About this task: If a line of the material contains "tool", copy it.

Recorded data:
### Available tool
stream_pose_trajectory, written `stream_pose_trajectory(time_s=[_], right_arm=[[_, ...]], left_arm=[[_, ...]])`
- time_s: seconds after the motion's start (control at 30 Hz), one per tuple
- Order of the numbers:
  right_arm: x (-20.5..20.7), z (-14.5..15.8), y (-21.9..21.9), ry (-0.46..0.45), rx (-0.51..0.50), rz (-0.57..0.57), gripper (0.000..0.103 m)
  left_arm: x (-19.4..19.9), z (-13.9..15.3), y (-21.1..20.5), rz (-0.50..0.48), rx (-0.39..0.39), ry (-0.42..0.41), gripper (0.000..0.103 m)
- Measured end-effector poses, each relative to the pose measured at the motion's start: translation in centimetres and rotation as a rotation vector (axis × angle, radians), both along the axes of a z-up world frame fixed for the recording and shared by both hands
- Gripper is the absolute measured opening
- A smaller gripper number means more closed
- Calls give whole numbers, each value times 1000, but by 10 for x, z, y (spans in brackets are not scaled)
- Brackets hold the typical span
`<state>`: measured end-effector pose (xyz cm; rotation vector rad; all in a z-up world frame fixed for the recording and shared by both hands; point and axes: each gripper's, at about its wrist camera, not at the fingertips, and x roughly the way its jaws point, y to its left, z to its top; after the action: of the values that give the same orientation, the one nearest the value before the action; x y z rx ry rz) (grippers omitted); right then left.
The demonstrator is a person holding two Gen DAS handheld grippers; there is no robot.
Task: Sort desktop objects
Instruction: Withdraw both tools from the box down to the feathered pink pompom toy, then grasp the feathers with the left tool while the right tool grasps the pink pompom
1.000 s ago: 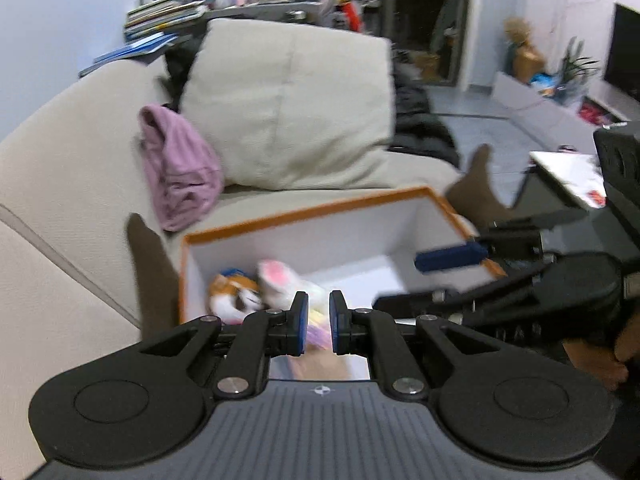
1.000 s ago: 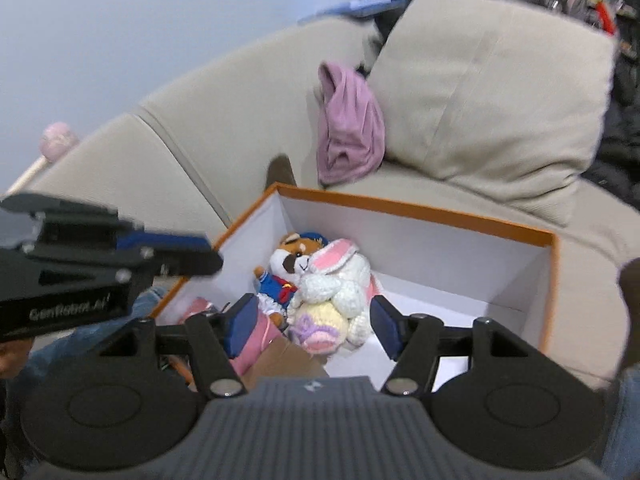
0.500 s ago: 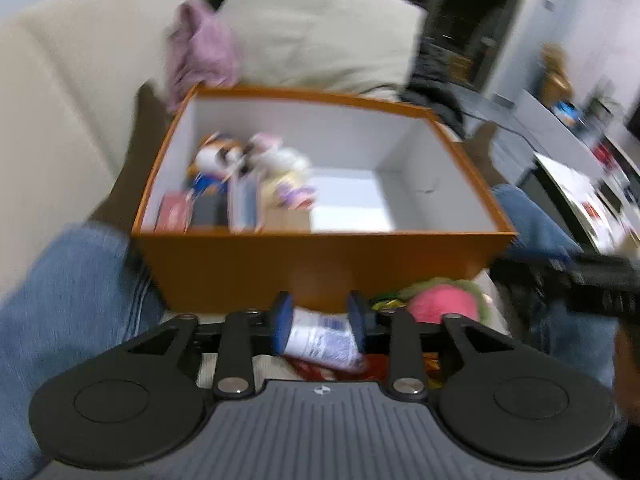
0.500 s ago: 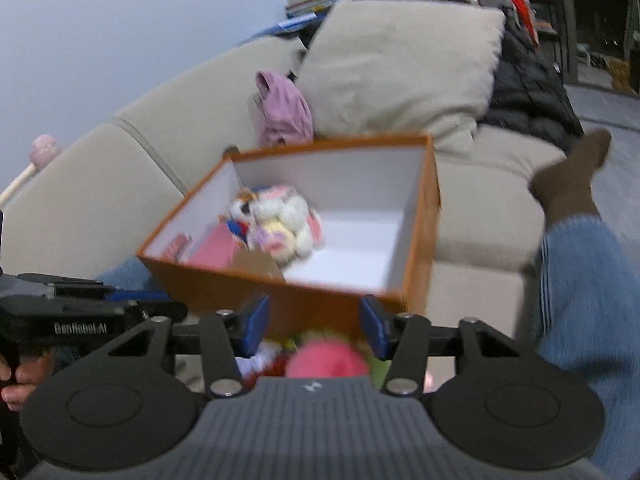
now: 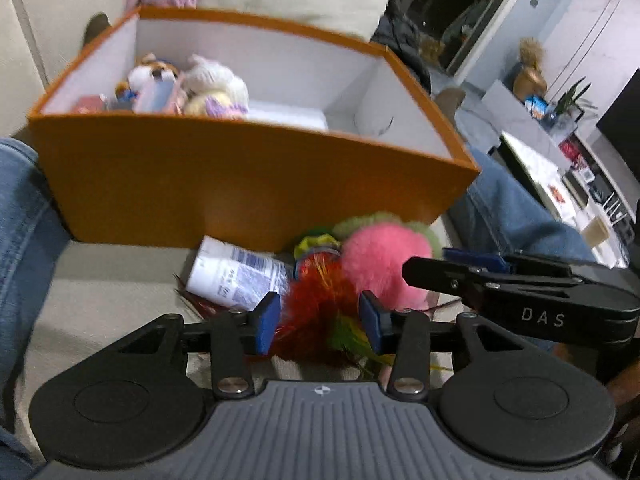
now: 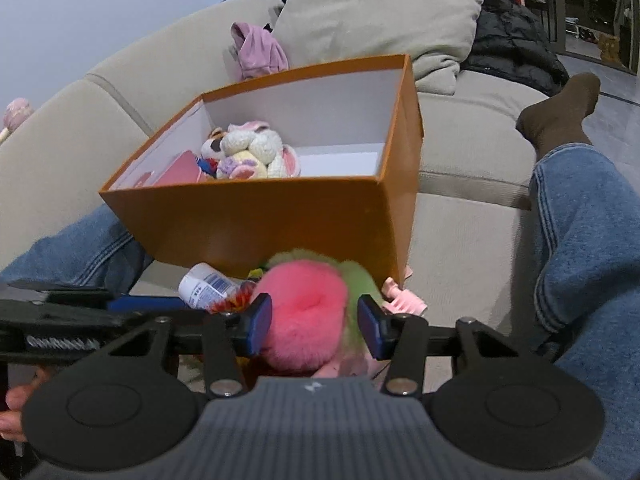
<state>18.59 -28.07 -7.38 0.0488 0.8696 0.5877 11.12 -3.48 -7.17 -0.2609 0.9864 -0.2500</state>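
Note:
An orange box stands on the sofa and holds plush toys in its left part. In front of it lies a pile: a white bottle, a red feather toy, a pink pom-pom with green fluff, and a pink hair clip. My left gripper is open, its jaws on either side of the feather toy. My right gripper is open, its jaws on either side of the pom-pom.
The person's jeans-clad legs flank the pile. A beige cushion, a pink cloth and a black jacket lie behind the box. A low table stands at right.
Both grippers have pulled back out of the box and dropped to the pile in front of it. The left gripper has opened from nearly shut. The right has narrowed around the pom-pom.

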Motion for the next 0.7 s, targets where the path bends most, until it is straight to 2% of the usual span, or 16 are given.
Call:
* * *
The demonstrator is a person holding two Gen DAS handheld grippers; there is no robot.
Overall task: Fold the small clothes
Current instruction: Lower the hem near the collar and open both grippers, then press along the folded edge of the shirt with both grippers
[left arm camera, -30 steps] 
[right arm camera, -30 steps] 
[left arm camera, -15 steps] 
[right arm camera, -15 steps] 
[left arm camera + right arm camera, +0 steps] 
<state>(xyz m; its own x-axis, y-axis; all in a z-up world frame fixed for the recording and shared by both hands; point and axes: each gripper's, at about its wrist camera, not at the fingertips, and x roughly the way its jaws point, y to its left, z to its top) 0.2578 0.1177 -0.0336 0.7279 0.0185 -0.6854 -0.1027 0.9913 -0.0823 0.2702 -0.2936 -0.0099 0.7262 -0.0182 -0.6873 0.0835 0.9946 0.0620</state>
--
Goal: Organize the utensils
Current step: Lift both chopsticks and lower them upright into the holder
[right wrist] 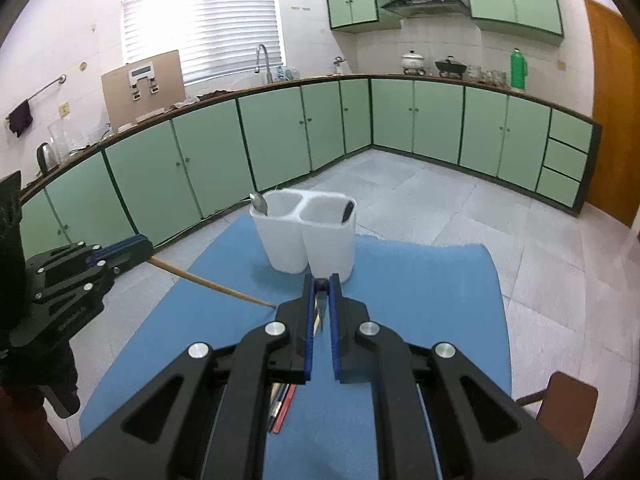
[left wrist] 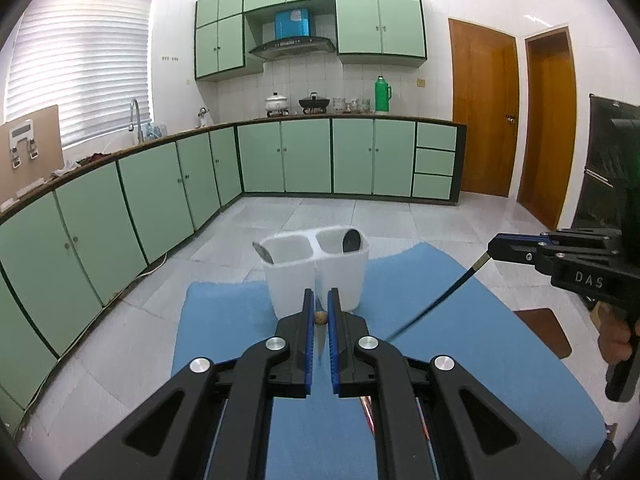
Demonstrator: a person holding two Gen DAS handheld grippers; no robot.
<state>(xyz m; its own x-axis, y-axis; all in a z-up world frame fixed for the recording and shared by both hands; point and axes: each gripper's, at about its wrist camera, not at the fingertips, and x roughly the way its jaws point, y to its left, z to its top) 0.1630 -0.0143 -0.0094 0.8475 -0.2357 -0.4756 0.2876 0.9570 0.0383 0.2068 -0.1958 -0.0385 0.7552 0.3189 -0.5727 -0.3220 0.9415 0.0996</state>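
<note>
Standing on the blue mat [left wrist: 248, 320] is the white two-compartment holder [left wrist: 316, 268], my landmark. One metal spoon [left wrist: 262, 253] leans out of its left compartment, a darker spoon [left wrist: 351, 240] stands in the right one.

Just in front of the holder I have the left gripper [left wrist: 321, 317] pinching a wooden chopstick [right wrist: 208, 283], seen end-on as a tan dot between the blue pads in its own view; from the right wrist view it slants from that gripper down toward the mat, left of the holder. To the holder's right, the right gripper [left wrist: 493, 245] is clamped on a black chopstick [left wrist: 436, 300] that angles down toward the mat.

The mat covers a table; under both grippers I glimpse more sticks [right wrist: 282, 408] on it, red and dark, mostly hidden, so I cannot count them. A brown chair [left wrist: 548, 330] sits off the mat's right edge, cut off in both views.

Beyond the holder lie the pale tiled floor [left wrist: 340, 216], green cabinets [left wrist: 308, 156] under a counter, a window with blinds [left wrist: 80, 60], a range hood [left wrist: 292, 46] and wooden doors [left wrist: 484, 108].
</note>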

Solution:
### Available tool
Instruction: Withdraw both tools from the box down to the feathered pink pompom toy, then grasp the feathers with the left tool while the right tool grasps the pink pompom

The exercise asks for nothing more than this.